0.580000000000000001

401.49999999999994

1.2329999999999999

Simple floating point types in Java FLOAT and DOUBLE cannot be operated. Not only Java, there is such a problem in many other programming languages. In most cases, the result of the calculation is accurate, but it can be tried several times (can be a loop) to try the above errors. Now I finally understand why there is a BCD code.

This problem is quite serious, if you have 9.99999999999 yuan, your computer will not think you can purchase 10 yuan.

This situation is provided in a programming language to handle this situation, but Java is not. Let us now look at how to solve this problem.

rounding

Our first reaction is to do four. The Round method in the MATH class cannot be set to keep several decimals, we can only like this (reserve two digits):

Public Double Round (Double Value) {

Return Math.Round (Value * 100) /100.0;

}

Unfortunately, the above code does not work properly, introduced to this method into 4.015 it will return 4.01 instead of 4.02, as we see above

4.015 * 100 = 401.4999999999994

So if we have to do exactly four, you can't use your simple type to do any operation.

Java.text.DecimalFormat can't solve this problem:

System.out.println (new java.text.decimalformat ("0.00"). Format (4.025));

Output is 4.02

BigDecimal

This principle is also mentioned in "Effective Java", float and double can only be used to make scientific calculations or project calculations, we have to use java.math.bigDecimal in business calculations.

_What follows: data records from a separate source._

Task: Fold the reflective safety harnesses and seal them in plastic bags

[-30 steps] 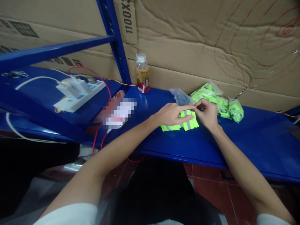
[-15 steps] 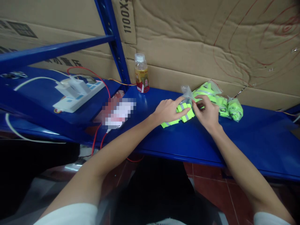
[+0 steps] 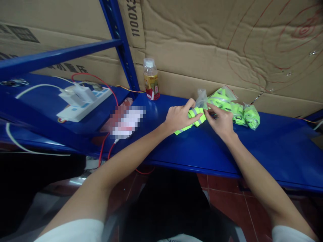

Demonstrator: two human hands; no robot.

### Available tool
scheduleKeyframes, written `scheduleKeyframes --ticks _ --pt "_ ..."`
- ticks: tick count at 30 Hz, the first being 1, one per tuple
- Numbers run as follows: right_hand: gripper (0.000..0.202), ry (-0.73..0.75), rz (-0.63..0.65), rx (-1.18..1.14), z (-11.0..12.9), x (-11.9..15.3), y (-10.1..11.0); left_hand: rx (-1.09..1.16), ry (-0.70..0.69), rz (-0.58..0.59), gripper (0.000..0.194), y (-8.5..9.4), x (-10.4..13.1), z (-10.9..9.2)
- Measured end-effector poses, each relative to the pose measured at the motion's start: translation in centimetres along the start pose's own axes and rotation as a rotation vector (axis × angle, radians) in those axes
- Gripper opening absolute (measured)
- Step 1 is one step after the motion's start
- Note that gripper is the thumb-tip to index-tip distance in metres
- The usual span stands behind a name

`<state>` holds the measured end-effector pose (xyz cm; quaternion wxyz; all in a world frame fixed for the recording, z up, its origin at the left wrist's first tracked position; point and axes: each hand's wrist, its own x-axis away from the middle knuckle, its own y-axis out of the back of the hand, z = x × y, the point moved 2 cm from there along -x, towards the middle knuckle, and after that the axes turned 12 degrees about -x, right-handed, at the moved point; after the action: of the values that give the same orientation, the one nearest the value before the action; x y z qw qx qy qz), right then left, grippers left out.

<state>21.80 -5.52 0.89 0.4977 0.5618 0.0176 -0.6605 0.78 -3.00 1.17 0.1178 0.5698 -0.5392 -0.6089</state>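
My left hand (image 3: 178, 117) is closed around a folded neon-yellow reflective strap (image 3: 198, 118), with the thumb along its front and the fingers behind. One tail of the strap (image 3: 183, 129) hangs down to the left under that hand. My right hand (image 3: 220, 120) is closed in a pinch at the strap's right end, with thumb and index finger close together. Just behind both hands stands a clear plastic bag (image 3: 201, 96), partly hidden by the fingers and the strap. Whether the right fingertips also touch the bag, I cannot tell.
Bagged neon-yellow straps (image 3: 222, 95) and a rolled bundle (image 3: 251, 117) lie right of my hands on the blue shelf (image 3: 191, 154). A bottle (image 3: 152, 80) stands behind left. Farther left are a blurred-out phone-like object (image 3: 128, 122), a power strip (image 3: 83, 107) and cables. Cardboard backs the shelf.
The strap's folded end has risen slightly in my left hand, toward the plastic bag. My right fingertips have shifted a little left, from the bag's edge to the strap's end.
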Motion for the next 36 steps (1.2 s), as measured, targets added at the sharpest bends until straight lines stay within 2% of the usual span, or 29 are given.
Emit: scheduleKeyframes --ticks 6,12,15,21,24,26,28,31,33,34,36 --pt "0.036 0.076 0.06 -0.028 0.4 0.2 -0.1 -0.002 0.119 0.037 0.073 -0.4 -0.4 0.7" --pt "0.038 0.112 0.097 0.106 0.5 0.3 -0.3 -0.056 0.201 0.007 0.072 -0.4 -0.6 1.1" --pt "0.038 0.146 0.095 0.115 1.1 0.4 -0.3 -0.084 0.203 0.019 0.07 0.0 -0.5 0.9" --pt "0.038 0.319 0.088 0.045 3.3 0.8 -0.9 -0.139 0.145 0.089 0.071 0.3 -0.3 0.3" --pt "0.041 0.301 0.116 -0.01 4.0 0.9 -0.8 -0.13 0.117 0.089 0.055 0.1 -0.3 0.5" --pt "0.043 0.245 0.167 -0.115 4.2 0.9 -0.7 -0.095 0.129 0.08 0.038 -0.1 -0.4 0.9" --pt "0.043 0.098 0.164 -0.252 3.8 0.7 -0.7 -0.011 0.165 0.041 0.038 -0.2 -0.5 1.4" --pt "0.043 -0.234 -0.047 -0.422 2.0 0.5 -1.0 0.189 0.229 -0.059 0.05 -0.3 -0.6 1.8" --pt "0.055 -0.409 -0.156 -0.525 0.7 0.5 -1.6 0.307 0.253 -0.107 0.055 -0.5 -0.6 1.8" --pt "0.062 -0.48 -0.146 -0.586 0.3 0.4 -1.9 0.354 0.252 -0.117 0.057 -0.7 -0.5 1.6" --pt "0.074 -0.622 -0.033 -0.729 0.2 0.5 -2.8 0.426 0.238 -0.127 0.059 -1.1 -0.3 1.3"
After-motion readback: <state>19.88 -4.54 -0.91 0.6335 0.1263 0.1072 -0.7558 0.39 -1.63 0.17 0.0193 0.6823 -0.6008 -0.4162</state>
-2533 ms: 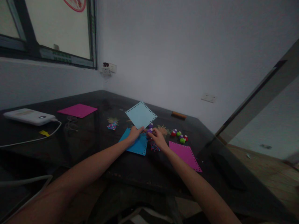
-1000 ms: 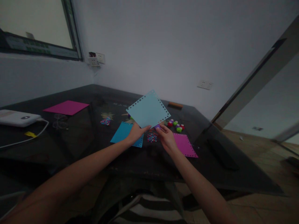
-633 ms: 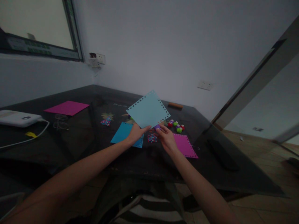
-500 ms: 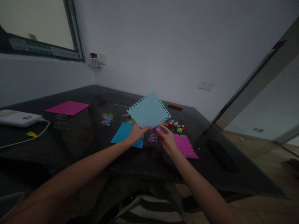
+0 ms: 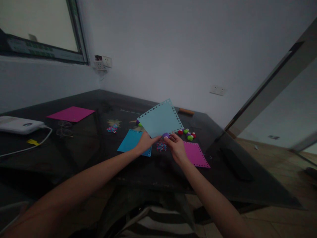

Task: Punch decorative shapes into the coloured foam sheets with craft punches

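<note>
My left hand [image 5: 145,142] pinches the near corner of a light blue sheet of paper [image 5: 162,118], which is raised and tilted over the table. Small shapes are cut along two of its edges. In my right hand [image 5: 176,145] is a small purple paper punch [image 5: 166,136], held between thumb and fingers at the sheet's near edge. Whether the paper sits inside its slot I cannot tell. Beneath the hands lies a small heap of coloured paper bits [image 5: 161,146]. A darker blue sheet [image 5: 127,140] is partly covered by my left hand and wrist.
Several red, green and purple punches [image 5: 189,135] stand right of the hands, behind a pink punched sheet [image 5: 196,154]. Another paper-bit heap [image 5: 112,129] lies left. Farther out are a pink sheet [image 5: 71,114], a white device [image 5: 21,125] with a cable, and a dark flat object [image 5: 236,164].
The light blue sheet has shifted slightly right and turned a little in my left hand. The purple punch shows more fully now, still in my right hand.
</note>
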The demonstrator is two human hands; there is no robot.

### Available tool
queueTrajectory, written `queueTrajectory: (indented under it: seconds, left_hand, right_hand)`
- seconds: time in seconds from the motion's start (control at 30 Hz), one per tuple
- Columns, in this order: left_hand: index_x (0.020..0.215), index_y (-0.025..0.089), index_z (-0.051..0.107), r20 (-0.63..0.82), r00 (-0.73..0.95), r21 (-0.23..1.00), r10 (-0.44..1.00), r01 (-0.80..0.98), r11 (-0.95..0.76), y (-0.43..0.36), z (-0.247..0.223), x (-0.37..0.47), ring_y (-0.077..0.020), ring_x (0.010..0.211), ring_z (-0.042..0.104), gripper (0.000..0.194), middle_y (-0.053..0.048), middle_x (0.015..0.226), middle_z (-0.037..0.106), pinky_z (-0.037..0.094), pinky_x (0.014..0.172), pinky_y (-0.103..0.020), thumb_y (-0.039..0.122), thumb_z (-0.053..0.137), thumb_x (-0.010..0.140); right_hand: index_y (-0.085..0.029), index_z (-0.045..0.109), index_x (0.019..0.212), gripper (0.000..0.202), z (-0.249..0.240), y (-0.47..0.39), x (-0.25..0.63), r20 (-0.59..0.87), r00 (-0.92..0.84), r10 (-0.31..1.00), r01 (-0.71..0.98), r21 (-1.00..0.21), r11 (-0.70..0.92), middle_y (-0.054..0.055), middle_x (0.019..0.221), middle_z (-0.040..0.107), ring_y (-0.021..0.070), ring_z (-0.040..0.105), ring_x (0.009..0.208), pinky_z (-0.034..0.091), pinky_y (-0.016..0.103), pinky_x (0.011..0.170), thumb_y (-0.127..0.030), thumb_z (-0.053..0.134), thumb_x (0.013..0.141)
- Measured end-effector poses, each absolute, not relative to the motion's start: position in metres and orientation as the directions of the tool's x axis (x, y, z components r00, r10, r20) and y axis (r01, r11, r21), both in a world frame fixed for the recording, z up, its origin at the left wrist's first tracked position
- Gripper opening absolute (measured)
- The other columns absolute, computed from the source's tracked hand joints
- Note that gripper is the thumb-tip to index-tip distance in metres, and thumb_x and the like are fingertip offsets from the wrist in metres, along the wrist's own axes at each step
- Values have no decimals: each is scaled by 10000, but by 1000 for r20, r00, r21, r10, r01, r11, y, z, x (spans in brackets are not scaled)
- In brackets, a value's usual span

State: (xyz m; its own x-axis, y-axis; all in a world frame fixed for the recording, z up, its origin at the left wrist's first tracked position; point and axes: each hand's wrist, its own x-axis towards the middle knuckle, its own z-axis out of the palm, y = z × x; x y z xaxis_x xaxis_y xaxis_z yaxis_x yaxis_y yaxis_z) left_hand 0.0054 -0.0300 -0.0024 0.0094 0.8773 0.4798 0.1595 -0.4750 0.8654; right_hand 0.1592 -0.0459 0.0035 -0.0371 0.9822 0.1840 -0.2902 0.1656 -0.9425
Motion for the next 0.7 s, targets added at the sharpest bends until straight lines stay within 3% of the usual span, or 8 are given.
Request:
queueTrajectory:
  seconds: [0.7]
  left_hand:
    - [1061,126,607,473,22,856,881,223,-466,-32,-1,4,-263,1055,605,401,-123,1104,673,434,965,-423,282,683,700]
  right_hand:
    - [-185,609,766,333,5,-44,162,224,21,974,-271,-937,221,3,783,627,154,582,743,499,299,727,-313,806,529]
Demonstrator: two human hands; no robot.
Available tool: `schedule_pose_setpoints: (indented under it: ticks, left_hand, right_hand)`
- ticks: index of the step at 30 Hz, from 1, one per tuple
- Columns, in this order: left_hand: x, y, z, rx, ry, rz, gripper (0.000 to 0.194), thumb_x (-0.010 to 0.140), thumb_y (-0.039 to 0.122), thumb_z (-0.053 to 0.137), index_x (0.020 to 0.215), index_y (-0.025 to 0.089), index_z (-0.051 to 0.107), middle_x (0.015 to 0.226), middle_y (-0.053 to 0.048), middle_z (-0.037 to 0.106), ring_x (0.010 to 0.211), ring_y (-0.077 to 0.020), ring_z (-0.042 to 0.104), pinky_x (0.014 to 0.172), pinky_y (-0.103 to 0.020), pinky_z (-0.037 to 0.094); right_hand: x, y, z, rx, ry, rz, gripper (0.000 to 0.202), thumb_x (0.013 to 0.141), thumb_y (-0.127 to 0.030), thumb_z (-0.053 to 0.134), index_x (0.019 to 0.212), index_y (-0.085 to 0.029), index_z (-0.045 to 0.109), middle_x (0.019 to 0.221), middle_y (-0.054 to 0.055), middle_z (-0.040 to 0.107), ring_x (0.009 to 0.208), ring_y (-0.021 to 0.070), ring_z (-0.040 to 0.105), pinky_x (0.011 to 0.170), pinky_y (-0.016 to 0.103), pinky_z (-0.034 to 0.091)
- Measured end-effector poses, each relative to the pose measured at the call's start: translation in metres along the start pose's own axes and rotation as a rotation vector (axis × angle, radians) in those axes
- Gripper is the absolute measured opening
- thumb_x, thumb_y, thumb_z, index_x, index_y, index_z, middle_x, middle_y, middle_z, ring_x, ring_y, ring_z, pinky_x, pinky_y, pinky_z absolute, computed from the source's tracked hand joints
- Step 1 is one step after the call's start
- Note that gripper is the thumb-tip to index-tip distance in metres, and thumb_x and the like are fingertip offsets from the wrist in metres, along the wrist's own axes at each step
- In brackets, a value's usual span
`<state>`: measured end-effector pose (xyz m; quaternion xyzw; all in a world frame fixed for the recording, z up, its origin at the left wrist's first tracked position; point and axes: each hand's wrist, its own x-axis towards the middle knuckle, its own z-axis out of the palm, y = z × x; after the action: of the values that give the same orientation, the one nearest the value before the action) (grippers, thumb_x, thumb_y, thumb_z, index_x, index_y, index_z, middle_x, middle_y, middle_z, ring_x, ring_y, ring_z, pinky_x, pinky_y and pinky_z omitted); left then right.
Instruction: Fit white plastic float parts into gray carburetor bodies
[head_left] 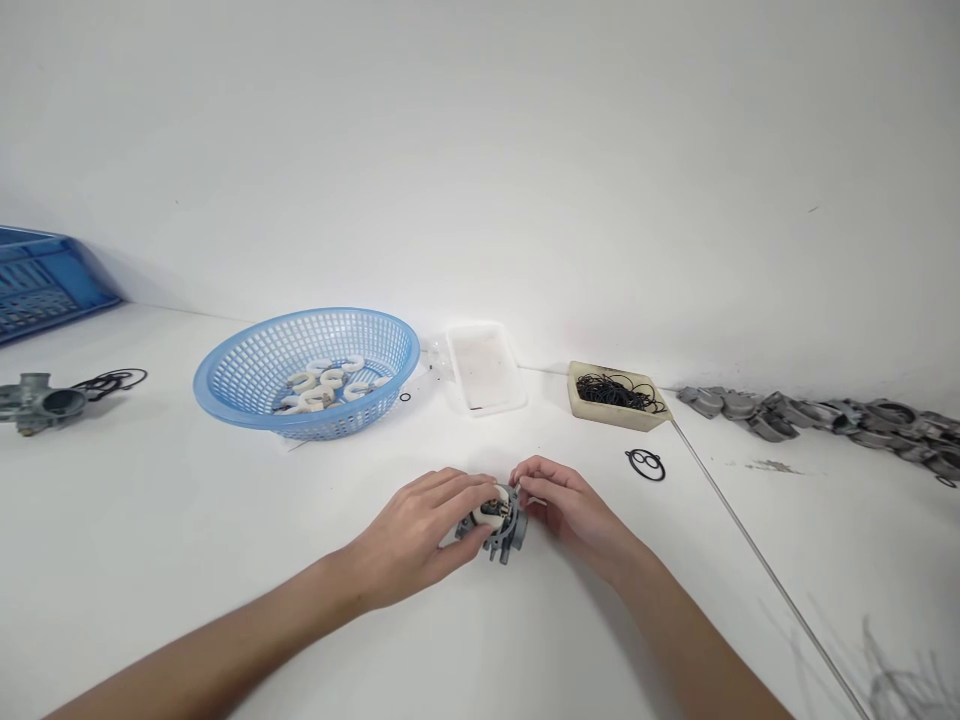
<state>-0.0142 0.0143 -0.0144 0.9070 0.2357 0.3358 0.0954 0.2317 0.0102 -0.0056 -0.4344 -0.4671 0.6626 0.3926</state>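
A grey metal carburetor body (517, 530) with a white float (489, 512) on top is on the white table in front of me. My left hand (424, 525) grips it from the left, fingers over the float and thumb along its near side. At the body's right edge, my right hand (562, 505) has its thumb and forefinger pinched together; anything between them is too small to make out. Beyond my right hand lies a black gasket ring (645, 464) with smaller rings inside it.
A blue basket (225, 405) holds white floats. Behind are a white tray (517, 392) and a cream tray (615, 418) of black rings. Grey metal parts (780, 412) line the right, beside a thin rod (757, 555). Another carburetor (37, 400) and a blue crate (60, 275) are left.
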Motion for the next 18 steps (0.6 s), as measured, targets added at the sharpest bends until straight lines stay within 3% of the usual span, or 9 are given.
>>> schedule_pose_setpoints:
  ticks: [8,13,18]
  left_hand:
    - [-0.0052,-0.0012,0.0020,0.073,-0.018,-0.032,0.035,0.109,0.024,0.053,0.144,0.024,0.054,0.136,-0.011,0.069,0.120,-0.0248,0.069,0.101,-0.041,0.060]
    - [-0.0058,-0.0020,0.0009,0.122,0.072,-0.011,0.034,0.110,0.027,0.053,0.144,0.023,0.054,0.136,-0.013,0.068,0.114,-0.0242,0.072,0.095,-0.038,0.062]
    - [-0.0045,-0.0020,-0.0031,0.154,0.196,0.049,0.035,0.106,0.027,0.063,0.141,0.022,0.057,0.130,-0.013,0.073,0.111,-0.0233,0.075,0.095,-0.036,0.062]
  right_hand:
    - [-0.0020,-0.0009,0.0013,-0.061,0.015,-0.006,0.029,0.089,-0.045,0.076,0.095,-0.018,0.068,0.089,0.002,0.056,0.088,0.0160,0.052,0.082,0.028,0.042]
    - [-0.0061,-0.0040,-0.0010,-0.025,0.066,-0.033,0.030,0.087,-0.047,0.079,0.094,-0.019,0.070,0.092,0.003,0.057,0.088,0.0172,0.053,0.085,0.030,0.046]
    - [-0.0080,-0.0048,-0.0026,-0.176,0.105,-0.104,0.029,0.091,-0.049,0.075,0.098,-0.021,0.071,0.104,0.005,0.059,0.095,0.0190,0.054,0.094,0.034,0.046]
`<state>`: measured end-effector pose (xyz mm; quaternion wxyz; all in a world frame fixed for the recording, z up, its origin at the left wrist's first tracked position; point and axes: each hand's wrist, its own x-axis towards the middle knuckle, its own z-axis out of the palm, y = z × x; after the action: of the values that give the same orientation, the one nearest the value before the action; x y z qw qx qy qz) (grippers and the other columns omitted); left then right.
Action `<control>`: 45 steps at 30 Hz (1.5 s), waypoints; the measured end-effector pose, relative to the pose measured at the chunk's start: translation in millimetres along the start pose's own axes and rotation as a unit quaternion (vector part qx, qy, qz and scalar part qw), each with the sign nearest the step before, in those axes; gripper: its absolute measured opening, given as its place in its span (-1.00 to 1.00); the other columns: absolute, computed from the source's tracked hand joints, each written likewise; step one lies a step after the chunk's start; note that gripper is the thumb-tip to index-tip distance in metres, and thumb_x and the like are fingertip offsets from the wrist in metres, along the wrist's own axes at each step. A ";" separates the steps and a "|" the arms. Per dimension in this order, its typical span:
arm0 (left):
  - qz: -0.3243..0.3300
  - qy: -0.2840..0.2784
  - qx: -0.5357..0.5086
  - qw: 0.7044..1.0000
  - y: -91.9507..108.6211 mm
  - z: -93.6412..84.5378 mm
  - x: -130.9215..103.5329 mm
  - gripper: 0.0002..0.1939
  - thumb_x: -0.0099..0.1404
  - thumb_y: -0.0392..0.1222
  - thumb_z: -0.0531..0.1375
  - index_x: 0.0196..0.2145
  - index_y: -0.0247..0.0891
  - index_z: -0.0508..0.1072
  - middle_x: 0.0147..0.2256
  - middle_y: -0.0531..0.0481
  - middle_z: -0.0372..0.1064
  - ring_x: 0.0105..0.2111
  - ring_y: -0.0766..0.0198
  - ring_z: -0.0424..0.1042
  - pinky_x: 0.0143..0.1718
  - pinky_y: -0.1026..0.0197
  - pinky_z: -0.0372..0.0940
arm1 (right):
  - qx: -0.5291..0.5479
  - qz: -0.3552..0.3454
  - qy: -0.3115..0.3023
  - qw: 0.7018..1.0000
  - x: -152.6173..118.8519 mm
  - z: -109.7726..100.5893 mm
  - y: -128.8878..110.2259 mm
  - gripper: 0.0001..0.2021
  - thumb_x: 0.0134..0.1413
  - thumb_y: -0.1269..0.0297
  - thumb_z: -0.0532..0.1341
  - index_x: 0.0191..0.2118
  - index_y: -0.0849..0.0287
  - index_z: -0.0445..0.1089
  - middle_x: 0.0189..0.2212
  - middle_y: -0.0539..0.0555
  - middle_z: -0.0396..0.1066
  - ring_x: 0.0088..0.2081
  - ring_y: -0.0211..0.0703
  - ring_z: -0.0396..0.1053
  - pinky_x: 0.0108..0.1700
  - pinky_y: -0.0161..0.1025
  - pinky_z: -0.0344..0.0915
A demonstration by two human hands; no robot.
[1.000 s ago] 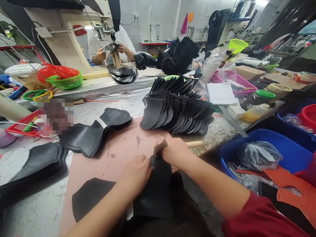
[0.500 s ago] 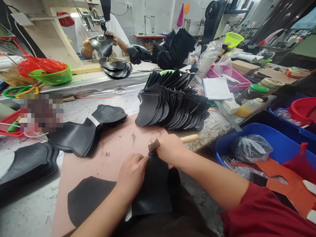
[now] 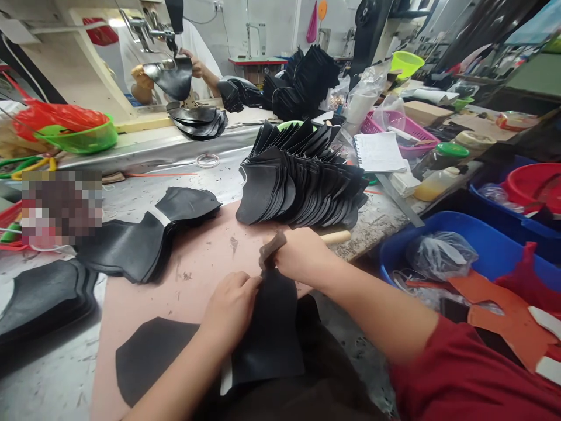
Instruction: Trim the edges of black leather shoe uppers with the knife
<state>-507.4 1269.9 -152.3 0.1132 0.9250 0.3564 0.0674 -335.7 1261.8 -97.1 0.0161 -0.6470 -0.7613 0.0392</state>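
My right hand (image 3: 302, 255) is wrapped round a hammer with a pale wooden handle (image 3: 337, 238) and a dark, rusty head (image 3: 272, 252). The head is just above the upper edge of a black leather piece (image 3: 276, 333), and whether it touches cannot be made out. My left hand (image 3: 232, 307) pinches that piece at its upper left edge, close to the hammer head. A white strip (image 3: 226, 377) shows along the leather near my lap. Under my left forearm, another flat black part (image 3: 153, 356) lies on the pinkish board (image 3: 205, 263); the forearm hides how the two join.
Fanned black leather pieces (image 3: 302, 190) stand beyond my hands. More stacks (image 3: 127, 245) lie left, one with a white strip (image 3: 158, 216). A co-worker's hands (image 3: 197, 64) hold leather at a sewing machine (image 3: 100, 64). A blue tub (image 3: 394, 245) and metal ruler (image 3: 400, 199) are right.
The hammer head has tilted and risen slightly from the leather's edge. My left hand keeps its pinch. The whole view has shifted a little, so things sit further left.
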 end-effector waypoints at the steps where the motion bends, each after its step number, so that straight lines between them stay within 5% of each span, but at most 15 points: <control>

BigDecimal has four enough way to make a method, we don't care about it with Biginteger, then there are two, they are:

BigDecimal (Double Val)

TRANSLATES A DOUBLE INTO A BIGDECIMAL.

BigDecimal (String Val)

TRANSLATES The STRING REPRE SENTATION OF A BIGDECIMAL INTO A BIGDECIMAL.

The above API brief description is quite clear, and usually, it is convenient to use the one of the above. We may want to use it, what is the problem? When I got out of the problem, I found that there is such a detailed description of the following method:

Note:. The results of this constructor can be somewhat unpredictable One might assume that new BigDecimal (.1) is exactly equal to .1, but it is actually equal to .1000000000000000055511151231257827021181583404541015625 This is so because .1 can not be represented exactly as a. double (or, for that matter, as a binary fraction of any finite length). Thus, the long value that is being passed in to the constructor is not exactly equal to .1, appearances nonwithstanding.The (String) constructor, on the other hand, is perfectly predictable: new BigDecimal ( ". 1") is exactly equal to .1, as one would expect Therefore, it is generally recommended that the (String) constructor be used in preference to this one..

It turns out that if we need to calculate it, you have to use String to make BigDecimal! The example in the "Effective Java" book is to make BigDecimal with String, but the book is not emphasized, this may be a small mistake.

solution

Now we can solve this problem, the principle is to use BigDecimal and must use String to make it.

But imagine it, if we have to do an additional operation, you need to turn the two floating point numbers to string, then make BigDecimal, one of them, to send another as a parameter, then put the calculation result ( BigDecimal is converted to floating point. Can you endure such a cumbersome process? Below we provide a tool class Arith to simplify operation. It provides the following static methods, including addition and subtraction and removal and rounding:

Public Static Double Add (Double V1, Double V2)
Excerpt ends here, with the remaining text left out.